Thursday, March 5, 2009


I had used delicious in the past, but found that I didn't really have a need for it. I honestly found it easier to store my links on my browser. I've really only used one computer at a time so it's all I've needed. That's not to say that I don't think there is a need for delicious. I can see how it could be a very useful tool for reference librarians to share common links. Or even for reference librarians nation (or even world) wide to share common links of vetted information.

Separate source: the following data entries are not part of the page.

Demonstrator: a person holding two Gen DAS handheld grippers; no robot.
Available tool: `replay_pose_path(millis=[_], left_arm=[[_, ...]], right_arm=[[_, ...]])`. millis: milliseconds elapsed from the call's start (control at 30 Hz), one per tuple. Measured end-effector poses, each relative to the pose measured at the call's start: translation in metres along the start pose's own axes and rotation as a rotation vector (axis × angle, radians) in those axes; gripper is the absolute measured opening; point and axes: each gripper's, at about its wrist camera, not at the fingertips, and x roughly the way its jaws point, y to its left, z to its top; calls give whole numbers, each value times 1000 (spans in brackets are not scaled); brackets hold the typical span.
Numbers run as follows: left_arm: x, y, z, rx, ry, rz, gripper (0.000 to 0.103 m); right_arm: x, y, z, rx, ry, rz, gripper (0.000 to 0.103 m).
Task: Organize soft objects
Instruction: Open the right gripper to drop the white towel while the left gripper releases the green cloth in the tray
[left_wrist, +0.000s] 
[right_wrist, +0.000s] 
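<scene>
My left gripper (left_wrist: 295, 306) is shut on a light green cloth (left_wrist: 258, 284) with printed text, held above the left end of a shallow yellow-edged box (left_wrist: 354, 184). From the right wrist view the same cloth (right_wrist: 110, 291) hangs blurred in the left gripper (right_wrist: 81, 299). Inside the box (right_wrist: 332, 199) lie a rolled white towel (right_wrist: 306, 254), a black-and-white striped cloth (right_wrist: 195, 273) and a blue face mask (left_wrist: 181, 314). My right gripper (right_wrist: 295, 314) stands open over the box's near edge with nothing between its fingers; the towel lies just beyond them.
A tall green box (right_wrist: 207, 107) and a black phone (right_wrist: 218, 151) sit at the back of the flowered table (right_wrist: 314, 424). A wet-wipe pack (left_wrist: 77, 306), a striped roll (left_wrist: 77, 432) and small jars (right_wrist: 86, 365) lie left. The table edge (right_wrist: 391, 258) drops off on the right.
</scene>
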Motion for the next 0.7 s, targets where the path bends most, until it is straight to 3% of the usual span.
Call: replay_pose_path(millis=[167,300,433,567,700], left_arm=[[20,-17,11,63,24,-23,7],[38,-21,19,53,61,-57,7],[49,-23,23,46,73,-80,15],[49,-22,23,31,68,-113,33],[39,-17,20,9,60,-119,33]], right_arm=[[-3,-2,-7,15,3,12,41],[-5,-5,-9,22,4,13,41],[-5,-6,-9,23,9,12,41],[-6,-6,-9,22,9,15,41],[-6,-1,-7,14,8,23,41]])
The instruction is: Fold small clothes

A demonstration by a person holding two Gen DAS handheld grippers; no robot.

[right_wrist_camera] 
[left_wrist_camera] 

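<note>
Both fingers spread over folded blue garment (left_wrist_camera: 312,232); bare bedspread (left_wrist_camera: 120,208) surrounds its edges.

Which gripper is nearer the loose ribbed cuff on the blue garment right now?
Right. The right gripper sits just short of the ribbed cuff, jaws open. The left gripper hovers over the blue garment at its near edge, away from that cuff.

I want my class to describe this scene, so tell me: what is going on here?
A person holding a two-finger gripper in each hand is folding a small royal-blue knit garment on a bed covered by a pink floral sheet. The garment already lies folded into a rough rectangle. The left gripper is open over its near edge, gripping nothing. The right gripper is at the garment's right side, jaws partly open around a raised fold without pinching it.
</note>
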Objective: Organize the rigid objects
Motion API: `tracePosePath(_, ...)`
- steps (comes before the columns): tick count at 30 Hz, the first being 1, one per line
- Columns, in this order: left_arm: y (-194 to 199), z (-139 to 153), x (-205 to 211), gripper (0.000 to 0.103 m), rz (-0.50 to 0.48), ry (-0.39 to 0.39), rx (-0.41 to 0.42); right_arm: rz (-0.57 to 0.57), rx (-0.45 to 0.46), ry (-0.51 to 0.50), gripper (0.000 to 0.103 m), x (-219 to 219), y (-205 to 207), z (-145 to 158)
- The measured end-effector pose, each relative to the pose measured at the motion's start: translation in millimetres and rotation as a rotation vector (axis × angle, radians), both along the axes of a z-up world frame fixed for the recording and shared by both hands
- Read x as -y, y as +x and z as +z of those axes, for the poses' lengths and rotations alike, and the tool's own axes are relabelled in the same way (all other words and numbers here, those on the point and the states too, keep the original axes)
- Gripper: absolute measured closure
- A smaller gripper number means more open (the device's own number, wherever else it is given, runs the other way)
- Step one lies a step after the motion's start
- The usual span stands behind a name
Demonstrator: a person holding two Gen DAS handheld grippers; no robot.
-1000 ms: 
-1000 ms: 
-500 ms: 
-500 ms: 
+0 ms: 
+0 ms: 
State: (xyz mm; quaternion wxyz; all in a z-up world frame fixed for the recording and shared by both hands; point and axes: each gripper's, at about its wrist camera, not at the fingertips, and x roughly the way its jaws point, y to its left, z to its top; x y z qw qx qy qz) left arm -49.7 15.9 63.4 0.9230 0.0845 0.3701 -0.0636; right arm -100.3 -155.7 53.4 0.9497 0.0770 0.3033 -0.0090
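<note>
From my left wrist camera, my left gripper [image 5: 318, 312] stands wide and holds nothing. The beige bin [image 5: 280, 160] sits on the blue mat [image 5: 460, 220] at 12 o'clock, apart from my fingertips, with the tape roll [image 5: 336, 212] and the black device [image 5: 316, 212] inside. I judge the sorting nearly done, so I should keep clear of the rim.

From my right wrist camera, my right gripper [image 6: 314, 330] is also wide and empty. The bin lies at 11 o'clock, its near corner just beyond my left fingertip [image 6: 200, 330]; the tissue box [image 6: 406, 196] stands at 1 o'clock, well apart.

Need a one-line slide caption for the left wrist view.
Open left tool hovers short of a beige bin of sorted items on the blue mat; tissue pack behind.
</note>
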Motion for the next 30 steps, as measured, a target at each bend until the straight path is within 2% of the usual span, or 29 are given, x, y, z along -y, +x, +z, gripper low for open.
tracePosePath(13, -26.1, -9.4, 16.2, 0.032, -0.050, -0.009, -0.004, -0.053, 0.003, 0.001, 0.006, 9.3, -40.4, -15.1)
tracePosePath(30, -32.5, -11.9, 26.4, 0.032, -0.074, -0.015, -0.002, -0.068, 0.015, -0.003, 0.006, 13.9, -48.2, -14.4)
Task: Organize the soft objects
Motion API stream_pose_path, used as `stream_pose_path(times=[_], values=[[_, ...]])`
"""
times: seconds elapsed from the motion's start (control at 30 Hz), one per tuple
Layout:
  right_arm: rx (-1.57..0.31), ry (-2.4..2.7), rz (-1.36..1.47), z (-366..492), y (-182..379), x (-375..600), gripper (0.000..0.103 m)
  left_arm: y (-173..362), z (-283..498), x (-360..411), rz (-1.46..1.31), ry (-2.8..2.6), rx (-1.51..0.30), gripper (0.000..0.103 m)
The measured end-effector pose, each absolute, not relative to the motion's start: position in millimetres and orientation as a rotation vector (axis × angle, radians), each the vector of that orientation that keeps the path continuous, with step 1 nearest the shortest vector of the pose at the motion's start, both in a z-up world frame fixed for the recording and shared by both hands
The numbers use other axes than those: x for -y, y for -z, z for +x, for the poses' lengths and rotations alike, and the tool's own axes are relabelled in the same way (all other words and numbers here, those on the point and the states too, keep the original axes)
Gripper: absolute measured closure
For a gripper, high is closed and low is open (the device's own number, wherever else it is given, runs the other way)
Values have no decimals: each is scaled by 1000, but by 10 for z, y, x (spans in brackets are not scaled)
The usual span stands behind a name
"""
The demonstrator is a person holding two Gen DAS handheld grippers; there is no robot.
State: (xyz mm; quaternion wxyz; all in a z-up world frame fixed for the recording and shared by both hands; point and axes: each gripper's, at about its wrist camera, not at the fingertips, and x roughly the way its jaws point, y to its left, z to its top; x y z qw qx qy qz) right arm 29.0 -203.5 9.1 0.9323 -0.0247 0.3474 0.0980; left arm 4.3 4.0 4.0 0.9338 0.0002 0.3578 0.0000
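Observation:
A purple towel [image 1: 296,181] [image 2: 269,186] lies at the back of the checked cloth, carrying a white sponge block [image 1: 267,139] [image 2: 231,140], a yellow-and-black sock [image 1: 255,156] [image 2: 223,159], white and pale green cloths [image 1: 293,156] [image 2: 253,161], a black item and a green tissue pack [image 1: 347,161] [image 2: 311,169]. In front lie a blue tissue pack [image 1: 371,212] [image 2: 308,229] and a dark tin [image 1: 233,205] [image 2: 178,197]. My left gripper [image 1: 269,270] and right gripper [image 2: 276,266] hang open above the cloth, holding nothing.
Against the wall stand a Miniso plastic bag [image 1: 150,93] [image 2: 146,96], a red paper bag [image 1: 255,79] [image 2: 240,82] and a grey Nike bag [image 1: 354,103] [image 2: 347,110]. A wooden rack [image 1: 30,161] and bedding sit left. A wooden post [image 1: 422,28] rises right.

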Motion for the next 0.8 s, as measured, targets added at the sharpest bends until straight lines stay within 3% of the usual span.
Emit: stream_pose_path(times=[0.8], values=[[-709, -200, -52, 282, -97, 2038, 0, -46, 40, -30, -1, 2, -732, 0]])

Which leads to Librarian 2.0. Of the 5 topics, I was most drawn in by John Riemer's "To better bibliographic services." I think we'd all agree that librarianship is a collaborative effort. Together we can provide more information, keep each other up to date and in the loop. Point and case being standardized cataloging practices. Without them, where would be stand? Libraries would be difficult to navigate simply because they'd all be vastly different. WorldCat would have been nearly impossible to set up. But with them, libraries co-exist harmoniously and have been able to find a way to share information (fairly) seamlessly. So then, why is meta data a crap shoot? Why not increase the relevancy of search results by streamlining our terms? Helping to internet searchability really seems to be the next logical step to incorporate the 2.0 in Library 2.0.